For reasons that I shall presently enter upon, Papua is of special interest to the naturalist, and, more than one fourth of its vast area having now definitely passed under the sovereignty of Great Britain, a sketch of its fauna, so far as this is known to us, will probably be the more acceptable to English readers. Before, however, I enter upon a discussion of the animals of New Guinea, I propose to give a short account of the principal scientific expeditions whereby our present knowledge of its fauna has been obtained.
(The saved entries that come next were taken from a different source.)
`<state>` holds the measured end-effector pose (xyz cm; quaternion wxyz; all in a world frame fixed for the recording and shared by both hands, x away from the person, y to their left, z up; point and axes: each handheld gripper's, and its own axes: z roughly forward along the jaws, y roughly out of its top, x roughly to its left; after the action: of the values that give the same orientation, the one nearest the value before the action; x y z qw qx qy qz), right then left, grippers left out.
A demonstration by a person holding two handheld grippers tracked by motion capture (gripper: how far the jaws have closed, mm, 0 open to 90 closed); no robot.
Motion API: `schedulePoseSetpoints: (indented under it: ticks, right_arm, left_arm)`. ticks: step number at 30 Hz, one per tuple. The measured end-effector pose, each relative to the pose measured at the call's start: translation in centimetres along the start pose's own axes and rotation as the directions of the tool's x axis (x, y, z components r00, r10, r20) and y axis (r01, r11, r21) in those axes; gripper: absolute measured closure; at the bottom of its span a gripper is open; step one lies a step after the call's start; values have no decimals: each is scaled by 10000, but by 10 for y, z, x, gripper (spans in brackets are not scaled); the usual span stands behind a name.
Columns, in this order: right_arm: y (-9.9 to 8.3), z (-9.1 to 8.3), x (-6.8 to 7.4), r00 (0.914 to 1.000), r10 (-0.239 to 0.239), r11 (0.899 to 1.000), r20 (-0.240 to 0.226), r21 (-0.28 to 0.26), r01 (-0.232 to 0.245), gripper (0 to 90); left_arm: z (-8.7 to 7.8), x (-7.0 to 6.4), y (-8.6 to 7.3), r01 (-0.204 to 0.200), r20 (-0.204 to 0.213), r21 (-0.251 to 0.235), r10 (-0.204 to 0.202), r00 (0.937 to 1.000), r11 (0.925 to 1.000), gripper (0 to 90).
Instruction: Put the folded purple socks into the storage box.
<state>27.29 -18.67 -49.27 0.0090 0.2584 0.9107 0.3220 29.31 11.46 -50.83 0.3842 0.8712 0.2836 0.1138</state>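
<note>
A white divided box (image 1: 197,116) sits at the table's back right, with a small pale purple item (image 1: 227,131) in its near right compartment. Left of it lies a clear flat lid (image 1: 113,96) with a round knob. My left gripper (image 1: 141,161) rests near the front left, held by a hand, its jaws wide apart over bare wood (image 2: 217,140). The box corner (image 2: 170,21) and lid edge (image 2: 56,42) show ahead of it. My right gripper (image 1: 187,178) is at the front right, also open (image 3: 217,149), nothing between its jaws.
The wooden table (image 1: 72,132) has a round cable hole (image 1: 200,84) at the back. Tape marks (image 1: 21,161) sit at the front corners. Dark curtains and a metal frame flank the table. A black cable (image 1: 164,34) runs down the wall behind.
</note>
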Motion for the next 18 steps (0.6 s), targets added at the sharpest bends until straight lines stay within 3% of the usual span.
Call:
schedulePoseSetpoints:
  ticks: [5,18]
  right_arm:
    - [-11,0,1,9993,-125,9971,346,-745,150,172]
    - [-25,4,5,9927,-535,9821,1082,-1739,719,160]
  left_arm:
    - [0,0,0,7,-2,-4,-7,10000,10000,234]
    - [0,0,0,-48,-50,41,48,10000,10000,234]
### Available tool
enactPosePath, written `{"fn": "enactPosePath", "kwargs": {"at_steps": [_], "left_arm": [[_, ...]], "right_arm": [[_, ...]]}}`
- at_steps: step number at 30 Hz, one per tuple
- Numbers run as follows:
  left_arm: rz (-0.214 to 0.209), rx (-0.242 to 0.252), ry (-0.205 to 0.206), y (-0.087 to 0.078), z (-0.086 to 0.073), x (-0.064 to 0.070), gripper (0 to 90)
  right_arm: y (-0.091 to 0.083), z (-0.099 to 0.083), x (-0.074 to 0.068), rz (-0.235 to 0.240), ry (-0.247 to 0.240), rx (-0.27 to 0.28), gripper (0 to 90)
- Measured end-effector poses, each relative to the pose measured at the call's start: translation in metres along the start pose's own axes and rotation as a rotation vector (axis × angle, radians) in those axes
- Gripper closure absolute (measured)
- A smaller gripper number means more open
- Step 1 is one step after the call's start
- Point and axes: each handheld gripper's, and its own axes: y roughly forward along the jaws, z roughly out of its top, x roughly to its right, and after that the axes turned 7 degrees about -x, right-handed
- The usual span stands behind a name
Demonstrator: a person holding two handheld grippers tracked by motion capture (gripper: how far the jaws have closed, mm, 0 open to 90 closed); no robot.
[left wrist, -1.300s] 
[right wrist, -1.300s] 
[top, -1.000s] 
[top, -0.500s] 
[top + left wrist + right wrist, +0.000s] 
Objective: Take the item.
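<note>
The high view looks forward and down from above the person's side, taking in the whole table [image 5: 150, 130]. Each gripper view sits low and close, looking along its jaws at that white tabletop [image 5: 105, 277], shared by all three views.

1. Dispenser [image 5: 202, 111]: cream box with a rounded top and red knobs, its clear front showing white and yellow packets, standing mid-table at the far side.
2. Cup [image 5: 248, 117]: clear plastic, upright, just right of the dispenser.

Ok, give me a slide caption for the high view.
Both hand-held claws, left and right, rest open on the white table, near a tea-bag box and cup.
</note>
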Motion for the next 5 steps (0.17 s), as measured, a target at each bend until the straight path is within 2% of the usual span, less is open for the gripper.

The period and merit of the actual discovery of New Guinea are, like many other events of the same nature, a matter of dispute between the earlier Portuguese and Spanish navigators. But the first naturalist who has given us any particulars as to its fauna is undoubtedly Sonnerat,2 a Frenchman. It is, however, doubtful, to say the least, whether Sonnerat ever himself landed on the mainland of New Guinea, and it is even affirmed that he advanced only as far as the Papuan island of Guebé, or the adjoining island of Waigion. Here he may have obtained from native traders the skins of the Paradise birds and other undoubtedly Papuan species, which he subsequently figured and described in his Voyage à la Nouvelle Guinée.

Passing by Carteret and Bougainville, who in 1767 and 1768 touched at certain points on the north coast, we come to our

1 Antonio de Abreu in 1511, and Alvaro de Saavedra in 1528.

2 Voyage à la Nouvelle Guinée 2 vols. Paris, 1776.